Zinke also suggested monument status for two other sites: Camp Nelson in Kentucky, a Union supply depot and hospital where black troops and others trained during the Civil War, and the Jackson, Mississippi, home of slain civil rights figure Medgar Evers.
Badger-Two Medicine has been the subject of a long-running dispute between the Blackfeet Tribe, which has a reservation next to the proposed monument, and a Louisiana oil and gas company, Solenex, which wants to drill on the land.
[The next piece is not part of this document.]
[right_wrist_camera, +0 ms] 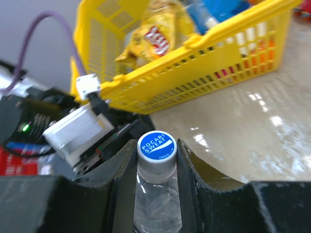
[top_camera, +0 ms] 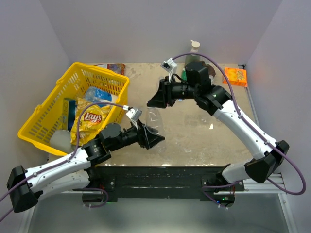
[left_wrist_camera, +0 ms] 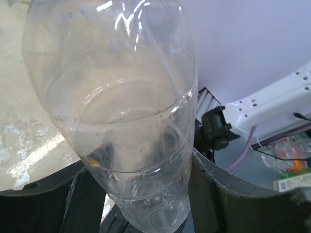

Zinke’s recommendation for the area presents an “optics problem” at a time when the Trump administration has criticized the use of the 1906 Antiquities Act to create monuments, said William Perry Pendley, president of the conservative Mountain States Legal Foundation, which is representing Solenex.
“It’s terribly disappointing,” Pendley said. “What the secretary ought to be sending to the president is a recommendation to repeal the Antiquities Act, to put an end to this issue.”
Pendley compared Zinke’s actions to those of President Bill Clinton in 1996, when he halted a gold mine near Yellowstone, and of the Obama administration last year, when it proposed to end new mining claims on 30,000 acres near the park, which Zinke now supports.
Zinke has made no secret of his political desires. In his first term in the U.S. House, he raised his hand to become speaker but didn’t get chosen after Ohio Rep. John Boehner resigned. Last year, Zinke became an early supporter of Trump and publicly stated his desire to be picked as vice president.
In Montana, he’s been viewed as a potential contender against U.S. Sen. Jon Tester, a Democrat up for re-election next year whom Republicans consider vulnerable. Analysts say it’s not too late for Zinke to jump in.
Another possibility arises in 2020 when Montana Gov. Steve Bullock, a Democrat, reaches his two-term limit.
Residents in the tiny ranching community of Winifred were disappointed by Zinke’s decision to leave intact the nearby Upper Missouri River Breaks National Monument, which they have fought since Clinton designated it in January 2001 in one of his last acts in office.
When Trump and Zinke arrived in Washington, they seemed to promise the changes the community long sought, said Ron Poertner, a rancher and member of the group Missouri River Stewards.
“We thought, ‘Oh, my gosh, somebody has finally seen the light and is going to get this monument business right,’” Poertner said.
“But there’s just one person per mile over here and these liberals and big media can out-organize us in a heartbeat,” he said. “If there are any political aspirations, you don’t want to tick off where the strength of voting is in Montana.”